## [What needs to be done]
Below is a block of data; give all of it again word for word.

/---

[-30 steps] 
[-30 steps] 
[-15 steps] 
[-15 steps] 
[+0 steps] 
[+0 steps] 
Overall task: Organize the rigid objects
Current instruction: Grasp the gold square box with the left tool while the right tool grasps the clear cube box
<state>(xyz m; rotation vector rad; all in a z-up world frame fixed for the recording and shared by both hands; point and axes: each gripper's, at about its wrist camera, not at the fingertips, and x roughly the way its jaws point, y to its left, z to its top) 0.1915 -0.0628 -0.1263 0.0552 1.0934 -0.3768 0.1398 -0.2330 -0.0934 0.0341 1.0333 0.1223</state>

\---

## [Answer for this exercise]
[-30 steps] 
[-30 steps] 
[-15 steps] 
[-15 steps] 
[+0 steps] 
[+0 steps] 
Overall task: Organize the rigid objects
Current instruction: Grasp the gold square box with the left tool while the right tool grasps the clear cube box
<state>(xyz m; rotation vector rad; all in a z-up world frame fixed for the recording and shared by both hands; point and axes: each gripper's, at about its wrist camera, not at the fingertips, and x roughly the way its jaws point, y to its left, z to its top) 0.1915 -0.0628 -0.1263 0.0552 1.0934 -0.3768 0.1398 -0.2330 -0.0934 0.0341 1.0333 0.1223</state>

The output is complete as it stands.